If you are stretching before class with the goal of long-term changes in your flexibility, for example, you want to do a full split and need to work on it, save that type of stretching for after ballet class or between barre work and center floor work when your muscles are “warm.” If you want to warm up to take away stiffness, the type of stretching suggested below or I prefer to say warm up is good and won’t hurt you.
Prior to your ballet class there are several things you can do to warm-up and specifically activate your muscles. The goal of before class warm up is to restore your range of motion and to release tight muscles.
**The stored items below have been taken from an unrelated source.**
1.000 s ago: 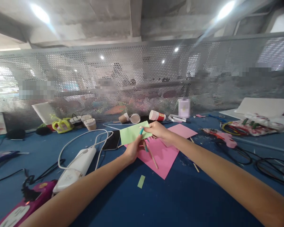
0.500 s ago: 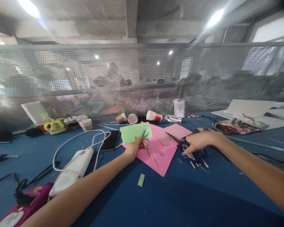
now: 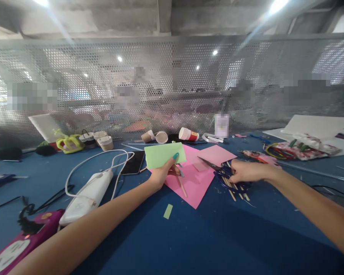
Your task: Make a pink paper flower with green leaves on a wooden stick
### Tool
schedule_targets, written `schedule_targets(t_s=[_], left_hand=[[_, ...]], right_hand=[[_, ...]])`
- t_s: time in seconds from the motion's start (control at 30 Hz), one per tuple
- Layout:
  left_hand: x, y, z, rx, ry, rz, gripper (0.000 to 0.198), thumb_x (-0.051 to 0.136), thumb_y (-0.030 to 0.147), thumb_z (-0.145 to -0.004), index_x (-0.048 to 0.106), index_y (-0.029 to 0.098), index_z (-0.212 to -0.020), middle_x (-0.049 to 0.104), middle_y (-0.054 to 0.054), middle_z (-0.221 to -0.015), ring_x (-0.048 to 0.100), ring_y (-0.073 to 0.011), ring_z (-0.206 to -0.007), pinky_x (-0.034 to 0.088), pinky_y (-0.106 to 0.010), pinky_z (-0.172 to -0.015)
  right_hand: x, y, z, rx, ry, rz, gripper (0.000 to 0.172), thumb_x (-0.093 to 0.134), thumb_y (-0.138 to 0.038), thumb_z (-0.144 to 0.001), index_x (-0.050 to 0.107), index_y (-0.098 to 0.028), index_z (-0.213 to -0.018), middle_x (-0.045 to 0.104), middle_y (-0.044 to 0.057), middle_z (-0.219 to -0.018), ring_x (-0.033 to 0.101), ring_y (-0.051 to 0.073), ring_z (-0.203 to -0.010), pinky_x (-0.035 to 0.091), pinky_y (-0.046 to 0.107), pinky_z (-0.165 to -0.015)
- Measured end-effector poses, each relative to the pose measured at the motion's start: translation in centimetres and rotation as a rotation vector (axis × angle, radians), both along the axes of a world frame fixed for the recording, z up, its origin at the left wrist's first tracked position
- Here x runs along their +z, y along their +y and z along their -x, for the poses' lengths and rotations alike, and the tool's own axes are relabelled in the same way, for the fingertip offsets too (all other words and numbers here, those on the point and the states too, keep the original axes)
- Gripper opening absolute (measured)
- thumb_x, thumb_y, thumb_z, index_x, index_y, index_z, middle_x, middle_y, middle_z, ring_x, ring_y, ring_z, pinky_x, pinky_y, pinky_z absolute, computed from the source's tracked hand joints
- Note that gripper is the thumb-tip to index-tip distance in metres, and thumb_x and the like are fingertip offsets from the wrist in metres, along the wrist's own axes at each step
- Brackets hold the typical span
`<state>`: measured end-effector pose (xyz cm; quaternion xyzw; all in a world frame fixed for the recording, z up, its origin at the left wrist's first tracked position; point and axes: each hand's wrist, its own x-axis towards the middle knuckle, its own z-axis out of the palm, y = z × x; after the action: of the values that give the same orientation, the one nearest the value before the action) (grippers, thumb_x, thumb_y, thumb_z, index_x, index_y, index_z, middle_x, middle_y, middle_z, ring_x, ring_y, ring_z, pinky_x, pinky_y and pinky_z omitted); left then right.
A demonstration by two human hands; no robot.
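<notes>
Green paper (image 3: 162, 156) is being held up over the far-left part of the pink sheet (image 3: 196, 195), which is serving as landmark here. The left hand (image 3: 164, 173) is gripping it with the thumb in front and fingers behind. To the right of the pink sheet, the right hand (image 3: 245, 172) is touching the scissors (image 3: 213, 165) at their dark-blue looped handles; whether its fingers are closing on them cannot be told. Thin wooden sticks (image 3: 232, 195) are lying beneath those handles, crowding the spot, while the pointed metal blades are reaching over the pink sheet. Paler pink paper (image 3: 219, 153), flat and smooth, is lying at its far-right side, and a small green strip (image 3: 168, 211) is resting nearer the person. Left of the pink sheet, a glossy black phone (image 3: 136, 160) and a white plastic block (image 3: 88, 196) with a looping cable (image 3: 74, 169) are cluttering the blue tabletop (image 3: 189, 244). Beyond it, stacked paper cups (image 3: 185, 134) are lying sideways before a perforated grey partition (image 3: 172, 84).
</notes>
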<state>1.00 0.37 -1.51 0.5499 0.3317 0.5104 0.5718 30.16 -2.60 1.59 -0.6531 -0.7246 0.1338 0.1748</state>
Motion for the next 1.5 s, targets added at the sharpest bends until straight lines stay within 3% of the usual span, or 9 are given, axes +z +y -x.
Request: schedule_targets(t_s=[0.17,0.27,0.43,0.67,0.83,0.97,1.13,1.33,1.5], left_hand=[[-0.5,0.2,0.0,-0.042,0.204,-0.125,0.051,0.057,0.061,-0.075,0.064,0.014,-0.055,0.063,-0.006,-0.054,0.058,-0.0140,-0.047,0.051,-0.027,-0.056],[0.2,0.0,-0.1,-0.075,0.267,-0.168,0.047,0.057,0.052,-0.079,0.064,0.015,-0.053,0.061,-0.006,-0.051,0.056,-0.0138,-0.045,0.048,-0.027,-0.054],[4.4,-1.5,0.9,-0.005,0.410,-0.400,0.021,0.073,0.015,-0.065,0.073,0.019,-0.085,0.067,-0.005,-0.070,0.060,-0.0162,-0.068,0.047,-0.021,-0.063],[8.2,-3.2,1.5,-0.068,0.508,-0.623,0.026,0.072,0.009,-0.059,0.071,0.022,-0.081,0.066,-0.004,-0.067,0.060,-0.0182,-0.069,0.049,-0.026,-0.072],[6.9,-2.8,1.0,-0.179,0.367,-0.473,0.032,0.072,0.003,-0.055,0.071,0.020,-0.082,0.069,-0.007,-0.079,0.063,-0.0246,-0.090,0.048,-0.031,-0.085],[3.9,-1.9,0.1,-0.139,0.238,-0.328,0.019,0.072,0.012,-0.062,0.068,0.022,-0.078,0.067,-0.004,-0.082,0.060,-0.0177,-0.079,0.049,-0.027,-0.074],[1.6,-2.7,-2.0,-0.482,0.226,-0.100,0.051,0.083,0.025,-0.051,0.064,0.018,-0.097,0.060,-0.001,-0.069,0.055,-0.0121,-0.060,0.042,-0.022,-0.056],[1.3,-4.2,-3.2,-0.261,0.146,0.086,0.049,0.059,0.061,-0.072,0.061,0.015,-0.056,0.058,-0.004,-0.052,0.051,-0.0099,-0.044,0.036,-0.022,-0.045],[0.9,-3.7,-2.9,-0.220,0.115,0.039,0.045,0.063,0.060,-0.069,0.064,0.016,-0.063,0.059,-0.003,-0.048,0.053,-0.0113,-0.041,0.038,-0.023,-0.044]], right_hand=[[0.2,0.2,1.4,-0.066,-0.019,0.070,0.029,0.065,-0.027,-0.065,0.047,-0.020,-0.044,0.053,0.002,-0.047,0.049,0.014,-0.045,0.033,0.026,-0.044],[0.7,0.1,2.1,-0.116,0.319,0.102,0.036,0.069,-0.033,-0.064,0.045,-0.020,-0.042,0.050,0.001,-0.043,0.047,0.013,-0.041,0.034,0.026,-0.041],[0.2,-0.7,4.5,0.093,1.273,0.280,0.034,0.074,-0.046,-0.064,0.055,-0.018,-0.062,0.061,0.002,-0.060,0.045,0.008,-0.039,0.039,0.022,-0.036],[-0.7,-2.6,7.0,0.256,1.474,0.444,0.038,0.081,-0.045,-0.058,0.055,-0.019,-0.067,0.062,-0.001,-0.063,0.063,0.014,-0.056,0.055,0.026,-0.053],[-1.4,-2.3,8.0,0.199,1.396,0.244,0.049,0.086,-0.033,-0.050,0.039,-0.020,-0.055,0.048,-0.008,-0.045,0.051,0.010,-0.035,0.044,0.021,-0.032],[-2.0,-1.5,8.2,0.041,1.463,-0.091,0.052,0.086,-0.032,-0.048,0.036,-0.022,-0.057,0.047,-0.009,-0.048,0.051,0.010,-0.035,0.045,0.023,-0.031],[-2.1,-1.6,8.0,-0.094,1.486,-0.410,0.046,0.083,-0.033,-0.054,0.038,-0.022,-0.061,0.051,-0.007,-0.054,0.059,0.013,-0.047,0.055,0.029,-0.046],[-2.4,-2.9,9.2,-0.057,1.341,-0.435,0.042,0.080,-0.034,-0.061,0.039,-0.023,-0.064,0.058,-0.004,-0.058,0.061,0.016,-0.051,0.056,0.033,-0.055],[-2.4,-3.6,9.7,0.041,1.202,-0.417,0.044,0.080,-0.031,-0.060,0.037,-0.023,-0.060,0.059,-0.003,-0.060,0.060,0.015,-0.056,0.054,0.030,-0.058]])
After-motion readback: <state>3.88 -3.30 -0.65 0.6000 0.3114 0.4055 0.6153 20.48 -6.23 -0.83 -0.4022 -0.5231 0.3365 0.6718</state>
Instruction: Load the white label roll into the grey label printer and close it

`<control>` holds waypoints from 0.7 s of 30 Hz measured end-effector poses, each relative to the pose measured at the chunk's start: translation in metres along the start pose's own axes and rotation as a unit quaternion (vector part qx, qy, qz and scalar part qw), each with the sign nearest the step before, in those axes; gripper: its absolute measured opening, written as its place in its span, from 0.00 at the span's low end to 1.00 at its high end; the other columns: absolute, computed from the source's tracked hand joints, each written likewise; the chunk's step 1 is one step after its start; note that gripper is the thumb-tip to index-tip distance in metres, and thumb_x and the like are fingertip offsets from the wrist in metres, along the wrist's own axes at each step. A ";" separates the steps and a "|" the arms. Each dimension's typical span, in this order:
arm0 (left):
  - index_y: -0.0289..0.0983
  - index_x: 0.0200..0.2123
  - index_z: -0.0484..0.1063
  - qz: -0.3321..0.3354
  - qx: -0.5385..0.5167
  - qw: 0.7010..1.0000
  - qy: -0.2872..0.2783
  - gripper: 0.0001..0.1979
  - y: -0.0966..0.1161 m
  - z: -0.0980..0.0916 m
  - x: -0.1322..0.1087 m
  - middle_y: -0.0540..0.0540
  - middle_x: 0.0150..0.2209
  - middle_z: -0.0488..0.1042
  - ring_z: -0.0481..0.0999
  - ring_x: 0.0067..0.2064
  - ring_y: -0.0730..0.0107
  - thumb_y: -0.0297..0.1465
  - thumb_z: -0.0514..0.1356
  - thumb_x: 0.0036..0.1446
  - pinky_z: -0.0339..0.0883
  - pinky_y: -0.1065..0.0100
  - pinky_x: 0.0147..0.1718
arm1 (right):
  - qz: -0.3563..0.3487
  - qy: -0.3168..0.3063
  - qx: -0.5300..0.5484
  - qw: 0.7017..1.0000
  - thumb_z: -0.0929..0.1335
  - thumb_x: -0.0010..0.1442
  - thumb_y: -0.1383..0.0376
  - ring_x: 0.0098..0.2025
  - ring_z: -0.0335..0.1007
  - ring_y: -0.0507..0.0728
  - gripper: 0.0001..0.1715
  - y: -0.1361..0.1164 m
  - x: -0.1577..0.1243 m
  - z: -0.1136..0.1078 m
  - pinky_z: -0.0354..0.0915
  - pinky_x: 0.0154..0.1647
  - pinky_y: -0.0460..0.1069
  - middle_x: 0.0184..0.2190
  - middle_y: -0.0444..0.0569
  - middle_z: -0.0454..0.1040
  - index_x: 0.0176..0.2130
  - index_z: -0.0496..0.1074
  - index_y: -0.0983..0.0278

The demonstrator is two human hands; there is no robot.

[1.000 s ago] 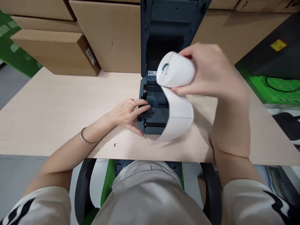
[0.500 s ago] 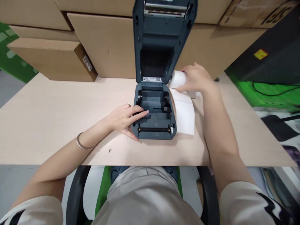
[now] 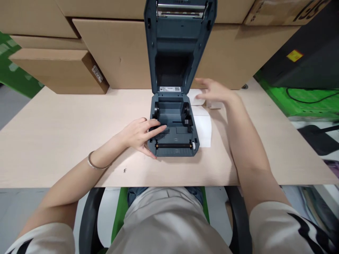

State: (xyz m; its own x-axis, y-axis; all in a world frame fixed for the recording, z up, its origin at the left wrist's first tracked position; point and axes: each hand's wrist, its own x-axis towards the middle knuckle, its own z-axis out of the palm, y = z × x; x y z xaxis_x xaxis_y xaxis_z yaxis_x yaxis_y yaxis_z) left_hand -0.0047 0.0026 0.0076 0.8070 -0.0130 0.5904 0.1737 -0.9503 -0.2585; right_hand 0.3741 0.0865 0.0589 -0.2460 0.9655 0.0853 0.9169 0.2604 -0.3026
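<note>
A dark grey label printer (image 3: pixel 173 137) stands on the table with its lid (image 3: pixel 182 31) raised upright; the roll bay inside holds nothing. My left hand (image 3: pixel 140 135) rests on the printer's left front edge, fingers spread, two of them reaching over the inside. To the right of the printer lies a roll of white labels (image 3: pixel 195 97), partly hidden behind the printer and my fingers. Its loose strip (image 3: pixel 203 130) runs toward me along the printer's right side. Over the roll, my right hand (image 3: pixel 215 91) has its fingers stretched apart; whether they touch it I cannot tell.
Cardboard boxes (image 3: pixel 111 53) form a wall behind the printer, with a smaller box (image 3: pixel 58 74) at the back left. A small white object (image 3: pixel 215 105) sits beside the roll. On the right are a black case (image 3: pixel 299 70) and green surface (image 3: pixel 309 106).
My right hand has loosened from the label roll and its fingers have opened. Roll and strip now sit closer to the printer's right side. My left hand stays on the printer.
</note>
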 end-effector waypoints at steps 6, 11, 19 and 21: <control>0.31 0.73 0.57 -0.008 -0.006 1.000 -0.020 0.57 0.000 0.000 -0.002 0.31 0.50 0.80 0.83 0.50 0.52 0.71 0.55 0.59 0.70 0.62 0.39 | 0.227 0.012 0.001 0.974 0.62 0.71 0.73 0.71 0.65 0.70 0.29 0.035 -0.020 -0.043 0.58 0.73 0.63 0.68 0.72 0.69 0.68 0.66 0.76; 0.31 0.74 0.55 -0.009 -0.007 1.000 -0.014 0.55 0.000 0.001 -0.001 0.31 0.51 0.80 0.83 0.50 0.53 0.69 0.56 0.61 0.69 0.63 0.39 | 0.254 -0.128 -0.008 0.959 0.72 0.66 0.70 0.65 0.71 0.70 0.27 0.050 -0.024 -0.039 0.64 0.69 0.62 0.65 0.63 0.75 0.63 0.75 0.69; 0.29 0.72 0.57 0.001 0.010 1.000 -0.002 0.55 0.001 0.000 0.000 0.31 0.49 0.81 0.83 0.49 0.54 0.69 0.55 0.61 0.67 0.64 0.36 | 0.218 -0.165 -0.045 0.961 0.70 0.73 0.57 0.55 0.76 0.60 0.18 0.029 -0.020 -0.026 0.74 0.59 0.59 0.58 0.56 0.77 0.56 0.77 0.64; 0.31 0.73 0.56 -0.006 0.003 1.000 -0.012 0.55 0.001 0.001 -0.001 0.31 0.50 0.81 0.83 0.50 0.53 0.69 0.55 0.61 0.67 0.64 0.37 | 0.209 -0.125 -0.053 0.968 0.70 0.71 0.65 0.53 0.76 0.61 0.14 0.022 -0.027 -0.042 0.71 0.58 0.57 0.54 0.61 0.80 0.53 0.79 0.68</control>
State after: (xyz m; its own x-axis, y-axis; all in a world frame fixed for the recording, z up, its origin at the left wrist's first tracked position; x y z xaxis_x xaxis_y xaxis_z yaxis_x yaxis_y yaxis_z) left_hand -0.0047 0.0019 0.0062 0.8187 0.0053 0.5743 0.1864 -0.9483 -0.2568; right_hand 0.4148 0.0661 0.0901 0.0980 0.9604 -0.2609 0.9764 -0.1435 -0.1615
This easy type of warm up also helps to provide blood flow to the muscles which brings essential nutrients into the muscle to repair, restore, and recover.
A great pre class warm-up for example would consist of high knee lifts like marching in place, torso twists, arm circles, jog in place or around the ballet classroom to elevate the heart-rate and get the blood moving.
Both of the types of stretching below have some short lasting effects on your range of motion and will help with your before class “pinchyness“.
Now lets say that you are a dancer of average flexibility and you have no problem extending to 90-degrees, and once you are warmed up, you can easily accomplish a good split and higher extensions. But, when you first enter the dance room, you feel that pinch and that crunch, sort of stiffness. In the traditional thinking, if you are a dancer who likes to come into the studio early to sit on the floor in a straddle, or lays on the floor with their toes over their head in a plow position, or even bending forward until the pinch slowly begins to ease, you are performing a static stretch. This is where you choose a position at the end of your range of motion, that targets a particular muscle, and hold it there.
Now dynamic stretching is active motions that will increase your joint range of motion. Some dynamic stretches are leg swings or correctly called balancoire, or grande battements can be done, and arm swings, too. My personal opinion is that static stretching is a pre cursor to dynamic stretching.
Some things to remember about stretching. If stretching feels good, then stretch. Just take care in doing it. Stretching should never hurt. Don’t reach past your natural range of motion unless your body is completely warmed up. Remember that your muscles are like rubber bands, they extend and contract again.
Here are some before class Static Stretches you can do
Calf Stretch: To stretch the pair of muscles located at your calf.
- Stand with your feet together. Place your hands on your hips, and extend your right leg back behind your body. Your left leg should be bent, your right leg should be straight, and both feet should be pointed straight ahead. Allow your body to fall forward slowly, be sure to keep your hips straight and not lift the right one. Keep your feet flat at all times. Hold this as long as you can, and then switch legs and repeat.
Hamstring Stretch: The hamstrings are the string-like tendons felt on either side of the back of the knee. They are attached to hamstring muscles and into the tibia, which is the inner and larger of the two bones in the lower leg, and extending from the knee to the ankle bone alongside the fibula, outer of the two bones in the lower leg, the hamstring muscles are located in the back of the thigh. These stretches will help to stretch those tendons.
- Sit on the floor, extend your legs straight out in front of you, and point your toes. Then, bend forward at the waist and reach for your toes. Hold this position, keeping your nose pressed to your knees and then flex your feet, holding the stretch. Hold this for as long as you can.
- You can also stretch the hamstrings by kneeling on your left knee while extending your right leg in front. Point your right foot and bend forward toward your right leg. If you are flexible enough, lay your upper body on your leg, without rounding the back. Hold the stretch for as long as you can, then switch legs.
Quad Stretch: The quadriceps are a large muscle group that is on the front of the thigh. Stretching this muscle group will improve your arabesques, too.
- While standing, and possibly holding on to the wall or barre, reach your right hand behind your body and grab your right ankle, so you’re standing like a stork. Slowly pull your ankle up toward your head be sure that your heel is always facing your butt and do not turn out at the hip. Hold it as high as you can. Switch legs, and repeat. Do not to over-arch your back while you are doing this stretch.
- Another quad stretch, can be done by lying face down on the floor, with your forehead resting on your arms in front of you. Straighten your legs flat on the floor behind you. Bend your left leg and grab your left foot with your left hand. Gently pull your left foot toward your left butt muscle. Strive to keep your left thigh flat on the floor. Make sure to keep your left foot in line with your left thigh. Hold the stretch for as long as comfortable, then switch legs.
Straddle Stretch: This stretch is for the hip adductors, the muscles on the inner thigh.
- While sitting, straddle your legs out as far on either side of you as possible. This is called a straddle seat. Bending from the waist, stretch your body over your left leg, shoulder to your thigh move slowly to the center space between your legs, and then slowly over to your right leg. Also, sitting up straight, twist at the waist and lay your upper body over your left leg and then the right one.
Releve Stretch: This is to warm up your feet and arches. Dancers sometimes don’t remember that the feet need some warming up, too.
- Stand in parallel position and slowly raise your body upward until you’re balancing on the balls of your feet. Balance as long as you can.